TASK DESCRIPTION:
Every line from the one containing "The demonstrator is" through the end of the listing below goes in the output, exactly and without pictures.

INFORMATION SHOWN:

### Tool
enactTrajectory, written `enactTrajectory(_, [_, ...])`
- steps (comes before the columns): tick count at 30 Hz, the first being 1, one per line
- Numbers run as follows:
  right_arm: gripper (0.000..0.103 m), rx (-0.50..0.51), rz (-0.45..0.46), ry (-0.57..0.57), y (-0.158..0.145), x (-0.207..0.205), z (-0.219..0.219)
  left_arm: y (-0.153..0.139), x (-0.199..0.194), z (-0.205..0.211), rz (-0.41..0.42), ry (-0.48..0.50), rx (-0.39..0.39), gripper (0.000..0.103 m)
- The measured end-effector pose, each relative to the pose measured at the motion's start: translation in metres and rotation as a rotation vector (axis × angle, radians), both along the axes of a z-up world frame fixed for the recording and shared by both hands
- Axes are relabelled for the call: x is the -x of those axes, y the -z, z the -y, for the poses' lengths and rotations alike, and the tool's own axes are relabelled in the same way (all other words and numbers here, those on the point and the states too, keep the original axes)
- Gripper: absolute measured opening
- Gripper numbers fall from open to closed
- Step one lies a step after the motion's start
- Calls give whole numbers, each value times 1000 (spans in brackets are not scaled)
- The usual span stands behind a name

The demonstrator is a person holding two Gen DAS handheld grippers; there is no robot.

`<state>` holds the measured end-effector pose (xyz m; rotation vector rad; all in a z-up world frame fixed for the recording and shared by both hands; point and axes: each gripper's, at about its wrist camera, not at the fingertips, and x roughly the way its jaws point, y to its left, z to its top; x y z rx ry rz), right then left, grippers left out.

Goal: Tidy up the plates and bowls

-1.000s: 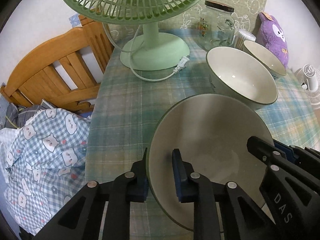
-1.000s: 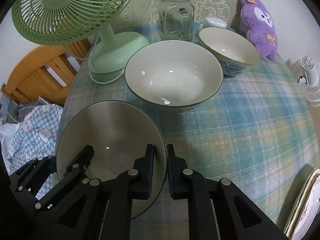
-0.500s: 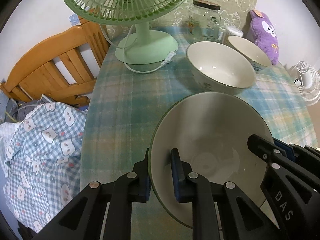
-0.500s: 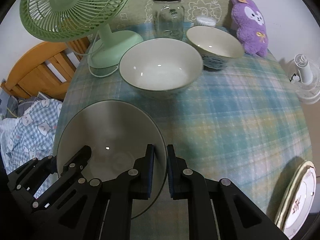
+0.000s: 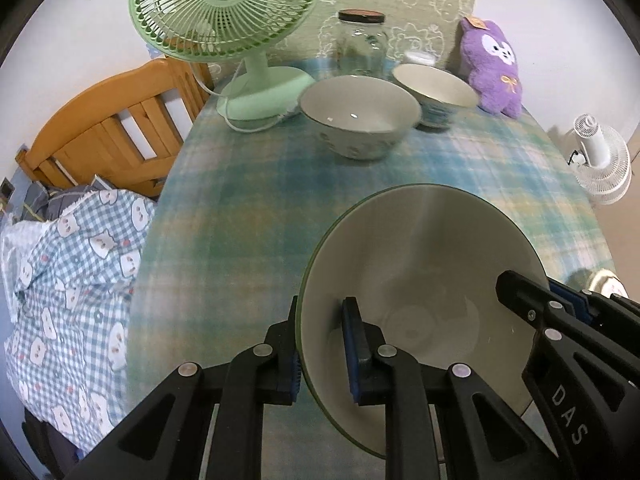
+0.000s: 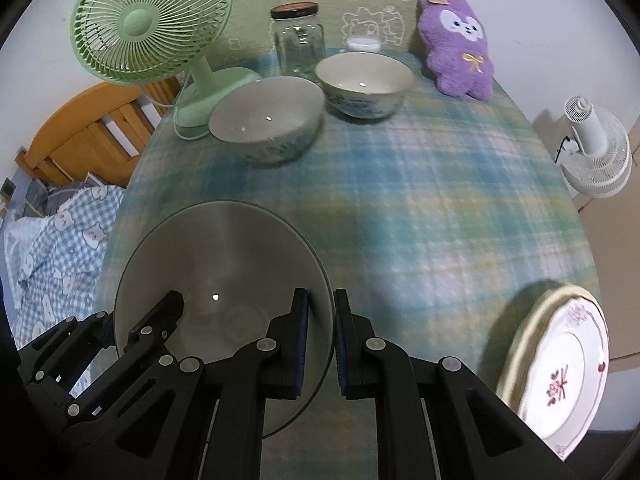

THE ANSWER:
The demonstrator is a person holding two Gen DAS handheld grippers; there is no robot.

`<state>` holds the measured end-effector pose (xyz m; rotation vector rad; all in a z-up world frame fixed for the recording and shared by both hands; point and axes: each gripper's, at about its wrist camera, not at the fingertips, and x roughly the way its jaws point, y to its left, z to its top; x y z rx ry rz), right then left, grippers left out.

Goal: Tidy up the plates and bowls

-1.000s: 
-1.000s: 
-0.500s: 
-0.500s: 
+0.000s: 
+0.000s: 

The work on this exercise has been finished.